Perhaps Manuel will head up a brand spanking new analytics department, one the team currently does not have, that would look into the second and third-level statistics that can’t be found on the back of Ruben Amaro’s baseball cards.
Because it sure as heck sounds like Manuel has a better idea of what makes an offense work than Amaro does.
After the Phillies struggled to score runs last night against the walking embodiment of pitching mediocrity, Franklin Morales, Charlie lamented at the team’s inability to wait out Morales’ renowned inability to control his breaking stuff, which usually forces him to throw his very hittable fastball in hitter’s counts.
“…If you noticed,” Manuel said, “we swung at some bad balls, especially when we were ahead in the count. We didn’t use their wildness to our advantage tonight.” – quote per CSN Philly’s Jim Salisbury
The Phils, as has been their problem all year, are just not getting on base, which is killing their offensive production.
Going into Thursday night’s game, the Phillies ranked 25th out of 30 teams in on-base percentage (.303) and walks (139). That has led to 29 of their last 31 home runs being solo homers. There simply aren’t enough ducks on the pond, and Manuel seems to understand that comes from one of two problems.
A) The Phillies are not putting themselves in good fastball counts and are instead swinging at breaking balls early in the count or too many pitches out of the strike zone.
B) The Phillies are not letting pitchers put them on base for free.

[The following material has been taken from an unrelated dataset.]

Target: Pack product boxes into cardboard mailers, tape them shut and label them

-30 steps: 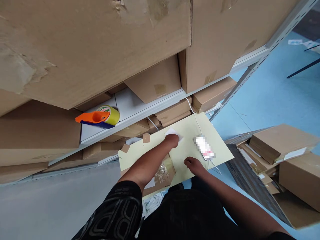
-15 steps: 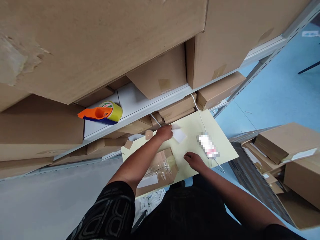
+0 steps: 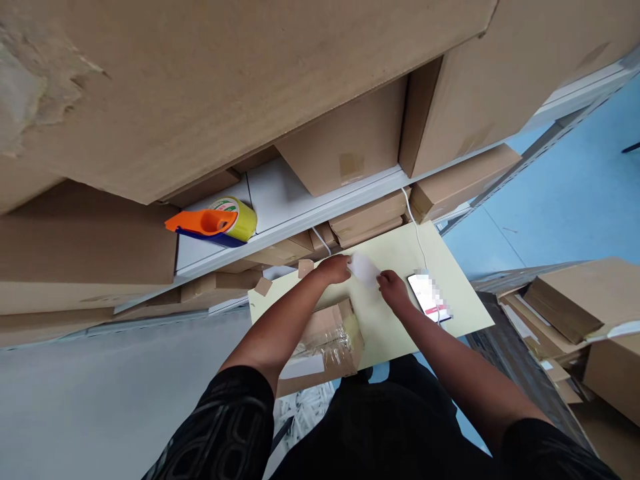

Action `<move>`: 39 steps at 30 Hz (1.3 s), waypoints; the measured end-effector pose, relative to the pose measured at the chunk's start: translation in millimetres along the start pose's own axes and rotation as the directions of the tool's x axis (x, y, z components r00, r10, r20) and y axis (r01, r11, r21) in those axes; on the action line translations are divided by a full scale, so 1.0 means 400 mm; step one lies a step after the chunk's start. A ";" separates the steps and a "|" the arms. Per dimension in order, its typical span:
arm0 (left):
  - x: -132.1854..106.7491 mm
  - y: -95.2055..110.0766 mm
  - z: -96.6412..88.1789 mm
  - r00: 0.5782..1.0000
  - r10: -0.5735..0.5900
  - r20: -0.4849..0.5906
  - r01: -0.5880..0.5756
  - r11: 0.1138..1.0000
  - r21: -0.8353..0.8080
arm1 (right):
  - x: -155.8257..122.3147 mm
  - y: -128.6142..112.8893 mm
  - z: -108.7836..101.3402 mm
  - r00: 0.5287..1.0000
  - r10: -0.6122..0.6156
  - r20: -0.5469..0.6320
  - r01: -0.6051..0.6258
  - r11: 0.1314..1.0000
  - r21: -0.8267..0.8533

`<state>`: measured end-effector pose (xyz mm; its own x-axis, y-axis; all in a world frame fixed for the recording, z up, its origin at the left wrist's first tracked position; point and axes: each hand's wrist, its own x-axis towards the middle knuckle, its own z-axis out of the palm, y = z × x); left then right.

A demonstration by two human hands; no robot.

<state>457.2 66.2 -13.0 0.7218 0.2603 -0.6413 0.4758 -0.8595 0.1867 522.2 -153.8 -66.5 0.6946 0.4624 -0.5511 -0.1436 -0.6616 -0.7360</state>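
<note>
A small white slip of paper [image 3: 364, 269] is stretched between my two hands above the pale yellow board [image 3: 385, 327]. My left hand [image 3: 336, 269] pinches its left edge, and my right hand [image 3: 393, 291] grips its right edge, fingers closed. Below my left forearm lies a cardboard box [image 3: 345, 333] with clear tape over it and a white label. To the right of my right hand rests a phone [image 3: 429, 297] with a lit screen, partly blurred, and a white cable [image 3: 416, 223] running near it.
A tape dispenser [image 3: 215, 221] with a yellow roll sits on the white shelf [image 3: 280, 193], among large cartons [image 3: 250, 73] overhead. Two small cardboard pieces [image 3: 263, 287] lie at the board's left edge. Opened cartons [image 3: 575, 300] stand on the right.
My right hand has moved up and taken hold of the paper's right edge. The paper, held only by my left hand before, is now between both hands. The view has shifted slightly.
</note>
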 end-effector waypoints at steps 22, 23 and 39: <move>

“I used to argue with Pat Gillick because he’d say, ‘You leave more runners on base than any team in baseball,’”, Manuel said last night. “And I’d say, ‘That’s because we get more runners on base than anybody in baseball, and we score more runs than anybody in baseball,’ ” Manuel said. “I’ll take that over what’s going on now.” – quote per Philadelphia Inquirer’s Bob Ford
The combination of speed and on-base ability is what made the Phillies one of the best offenses from 2007 to 2009. Even though they couldn’t hit with runners in scoring position to save their lives in the 2008 World Series, the Phillies gave themselves so many chances to hit with runners on base that it wore down the Tampa pitching staff, eventually allowing them to scratch out enough runs to win the series in five games.

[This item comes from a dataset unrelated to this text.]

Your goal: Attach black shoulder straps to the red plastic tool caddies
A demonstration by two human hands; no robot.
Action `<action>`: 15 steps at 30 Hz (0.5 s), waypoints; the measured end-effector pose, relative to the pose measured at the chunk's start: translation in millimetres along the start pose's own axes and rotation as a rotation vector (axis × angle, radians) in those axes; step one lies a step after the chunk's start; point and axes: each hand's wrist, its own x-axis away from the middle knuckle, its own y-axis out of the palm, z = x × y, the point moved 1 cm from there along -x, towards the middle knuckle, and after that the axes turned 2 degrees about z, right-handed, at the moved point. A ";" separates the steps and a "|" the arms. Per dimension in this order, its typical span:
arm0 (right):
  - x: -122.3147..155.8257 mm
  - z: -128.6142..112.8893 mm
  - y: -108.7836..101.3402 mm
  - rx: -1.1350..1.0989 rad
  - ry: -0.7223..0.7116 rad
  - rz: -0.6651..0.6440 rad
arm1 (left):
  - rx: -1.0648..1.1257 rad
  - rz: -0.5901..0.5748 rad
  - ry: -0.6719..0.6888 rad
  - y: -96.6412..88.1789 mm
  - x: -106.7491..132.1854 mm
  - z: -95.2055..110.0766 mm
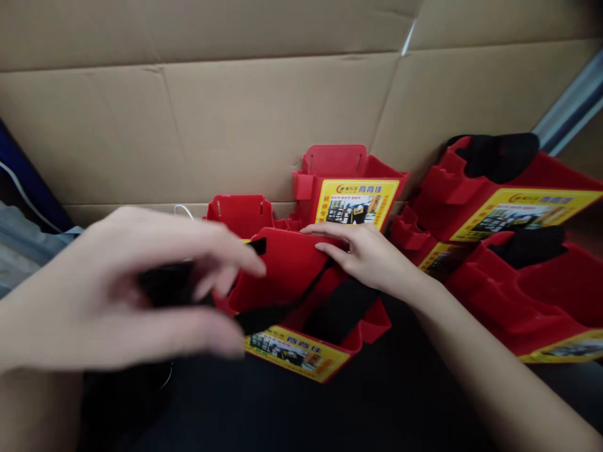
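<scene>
A red plastic box (pixel 287 263) with a yellow printed label sits tilted in front of me, its tall back panel facing up. My right hand (pixel 365 254) grips the upper right edge of that panel, fingers behind it and thumb in front, where a black strap (pixel 339 307) meets the panel. The strap loops down across the inside of the box. Close to the camera and smeared by motion, my left hand (pixel 155 289) is at the box's left side, thumb and fingers apart. Black webbing shows behind it; no clear grip on it is visible.
Two more red boxes, one small (pixel 240 213) and one larger (pixel 353 163), stand behind against a cardboard wall (pixel 277 119). On the right are stacked red boxes (pixel 499 182) and another red box (pixel 556 282), with black straps inside. A dark surface (pixel 301 414) lies below.
</scene>
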 end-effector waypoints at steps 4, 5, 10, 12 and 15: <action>-0.4 -2.8 -1.9 -0.022 0.007 -0.008 | -0.208 0.106 -0.158 27.5 -34.0 -35.6; -0.6 -3.0 -2.1 -0.020 0.009 -0.007 | -0.294 0.061 -0.202 38.1 -39.5 -44.8; -0.7 -2.3 -0.2 0.009 0.026 0.001 | -0.288 -0.297 -0.197 57.0 -40.8 -52.3; -0.5 -2.3 1.0 0.030 0.035 0.007 | -0.130 -0.443 -0.069 45.3 -33.5 -36.8; -0.6 -2.7 2.2 0.041 0.030 0.021 | 0.087 -0.743 0.110 25.6 -24.1 -16.9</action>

Yeah, Cole Hamels had a little to do with it, too.
But what’s most interesting is the seeming disconnect between the general manager and the manager on offensive theory. Amaro famously said he doesn’t care about walks, he cares about production, seemingly unaware the two are linked. He also went out of his way to bring baseball players onto the team who were very bad at drawing walks and getting on base. We all know this.
Manuel, unlike his boss, seems to understand what truly makes an offense tick. And he’s painfully aware his players don’t do it well enough.
“Low on-base percentage and the lack of the number of hits. With all the information you’ve got out there, scouting reports and computers, pitchers go to school on hitters, and they know if they go 2-0, they can throw a slow curve or a change-up and, even if they can’t hit it, they’re going to swing at it,” Manuel said. “If you fall behind, you don’t panic, because you know he doesn’t have any walks, and he’s going to swing. It’s not hard to figure out.”
Uh oh. Manuel is talking about looking up stats and numbers on computers. Can Amaro do that from his 2009-era Blackberry?
As Manuel is likely managing his final year with the Phils, perhaps Amaro can pick his brain about what kind of stats he can look for that can’t be found on the backs of those baseball cards he uses to determine whether players are good or not. Because while it’s super sweet that those numbers on the backs of the cards are in bold print and sometimes italicized, letting us all know when someone led the league in something, there just may be more information out there that could help.
It seems odd that the 69-year-old manager would be more aware of what makes for a productive offense than the 48-year-old general manager.
That may be the ultimate reason why the Phils have so much trouble scoring runs.